Syrian Organizations Reiterate Support for a Missing Persons Mechanism
The undersigned organizations, representing a diverse collection of Syrian civil society, want to reiterate our unified support for an independent, international, inclusive missing persons mechanism, in line with prior requests made by families of the missing. The crisis of missing persons touches on all our efforts, as it touches the lives of all Syrians. The events of the past month have only strengthened our resolve and emphasized the urgency of this matter, as the fates tens of thousands of detained persons hang in the balance.
On April 28, researchers published evidence of a massacre in the Damascus suburb of Tadamon, leading thousands of families to search the graphic footage, praying that they will not see their loved ones on screen. Some families were able to identify their loved ones in the video only to learn after nine years of waiting that they were killed in 2013. For many Syrian families such events have played out repeatedly over the past decade, as the search for the missing has fallen on their shoulders. This burden should not fall on families who are suffering with this immense loss. Not only is the search upsetting, causing secondary trauma, time consuming, and complex, but it also makes families a target for extortion by those claiming to have information on their loved ones.

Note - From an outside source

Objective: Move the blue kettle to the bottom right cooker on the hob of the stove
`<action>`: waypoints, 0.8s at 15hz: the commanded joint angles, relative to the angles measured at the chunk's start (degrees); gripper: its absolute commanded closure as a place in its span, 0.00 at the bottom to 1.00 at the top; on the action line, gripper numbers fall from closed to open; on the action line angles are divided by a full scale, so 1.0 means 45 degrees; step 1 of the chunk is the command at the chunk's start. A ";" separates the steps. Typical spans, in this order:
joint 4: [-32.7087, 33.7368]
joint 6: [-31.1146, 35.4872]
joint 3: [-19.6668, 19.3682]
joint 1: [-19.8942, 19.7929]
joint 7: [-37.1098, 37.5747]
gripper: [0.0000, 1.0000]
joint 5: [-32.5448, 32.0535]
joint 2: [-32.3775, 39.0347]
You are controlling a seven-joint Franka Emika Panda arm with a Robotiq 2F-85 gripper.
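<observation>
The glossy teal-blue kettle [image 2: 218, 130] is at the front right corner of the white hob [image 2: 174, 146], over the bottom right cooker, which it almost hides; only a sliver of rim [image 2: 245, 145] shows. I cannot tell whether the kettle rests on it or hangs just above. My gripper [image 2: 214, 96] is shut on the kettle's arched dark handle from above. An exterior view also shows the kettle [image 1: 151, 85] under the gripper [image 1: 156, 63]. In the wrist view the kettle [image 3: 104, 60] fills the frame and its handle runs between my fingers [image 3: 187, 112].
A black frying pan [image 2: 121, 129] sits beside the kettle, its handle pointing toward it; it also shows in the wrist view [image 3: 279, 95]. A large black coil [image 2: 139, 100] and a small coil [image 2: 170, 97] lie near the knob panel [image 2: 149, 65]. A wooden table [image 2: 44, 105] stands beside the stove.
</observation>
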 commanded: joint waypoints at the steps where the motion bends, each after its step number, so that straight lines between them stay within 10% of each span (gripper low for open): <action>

Two days after Tadamon report, on April 30, many families received a glimpse of hope when the Syrian government issued an amnesty decree for those accused of acts of terrorism. In the weeks since, approximately 500 detainees have been released, some of whom had been disappeared in government prisons for more than a decade. While these releases were welcomed, the way in which they were conducted led to even more confusion and pain for many families. The government failed to release any information about those receiving amnesty or inform families ahead of time, instead unceremoniously dropping detainees in the middle of Damascus, with no money and no knowledge of how to contact their families. Those released were left to rely on the kindness of strangers while families, desperate to receive any news, gathered in thousands in the streets awaiting more releases and clutching photos of their loved ones. Meanwhile families living outside government-controlled territories and attempting to follow the news online have been faced with rampant disinformation. We have seen this first hand, as our organizations have received hundreds of requests in the past two weeks from families desperate for news and support.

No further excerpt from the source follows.